What you are asked to do: Check every line below for the string "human", and copy the lines that contain it.

Source information:
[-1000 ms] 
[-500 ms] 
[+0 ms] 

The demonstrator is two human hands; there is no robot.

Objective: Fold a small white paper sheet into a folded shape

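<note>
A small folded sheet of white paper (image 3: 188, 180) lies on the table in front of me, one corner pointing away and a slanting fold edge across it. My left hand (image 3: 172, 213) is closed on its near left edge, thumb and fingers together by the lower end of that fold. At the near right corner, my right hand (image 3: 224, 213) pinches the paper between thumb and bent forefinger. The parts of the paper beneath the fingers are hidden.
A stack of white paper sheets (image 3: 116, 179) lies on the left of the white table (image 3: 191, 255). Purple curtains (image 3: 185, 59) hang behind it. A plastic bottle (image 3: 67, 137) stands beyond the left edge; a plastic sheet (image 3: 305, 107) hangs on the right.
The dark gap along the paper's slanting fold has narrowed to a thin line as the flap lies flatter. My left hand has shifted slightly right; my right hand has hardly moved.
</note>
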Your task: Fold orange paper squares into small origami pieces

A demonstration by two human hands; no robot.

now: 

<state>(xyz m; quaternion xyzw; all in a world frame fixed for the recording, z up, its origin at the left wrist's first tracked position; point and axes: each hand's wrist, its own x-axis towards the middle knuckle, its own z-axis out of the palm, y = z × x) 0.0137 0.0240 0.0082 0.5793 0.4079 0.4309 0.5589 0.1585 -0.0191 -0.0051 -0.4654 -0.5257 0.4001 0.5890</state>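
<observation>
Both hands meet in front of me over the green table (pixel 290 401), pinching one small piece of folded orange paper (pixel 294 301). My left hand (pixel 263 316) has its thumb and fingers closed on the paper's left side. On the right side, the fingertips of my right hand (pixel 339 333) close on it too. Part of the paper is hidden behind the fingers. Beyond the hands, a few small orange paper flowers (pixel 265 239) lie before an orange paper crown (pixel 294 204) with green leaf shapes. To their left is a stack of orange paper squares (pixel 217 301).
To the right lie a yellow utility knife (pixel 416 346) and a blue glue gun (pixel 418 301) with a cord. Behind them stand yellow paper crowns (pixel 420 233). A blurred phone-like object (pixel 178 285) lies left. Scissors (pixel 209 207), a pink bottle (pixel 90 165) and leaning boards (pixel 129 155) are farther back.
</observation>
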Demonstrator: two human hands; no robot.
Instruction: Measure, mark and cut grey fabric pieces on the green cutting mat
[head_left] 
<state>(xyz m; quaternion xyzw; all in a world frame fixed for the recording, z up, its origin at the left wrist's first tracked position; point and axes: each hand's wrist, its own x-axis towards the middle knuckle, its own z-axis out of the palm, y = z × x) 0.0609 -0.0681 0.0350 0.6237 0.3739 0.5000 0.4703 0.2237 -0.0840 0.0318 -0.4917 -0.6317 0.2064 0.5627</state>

Answer box:
The demonstrator is two human hands; there is no robot.
A demonstration by two human hands; no robot.
Demonstrator: two human hands; no robot.

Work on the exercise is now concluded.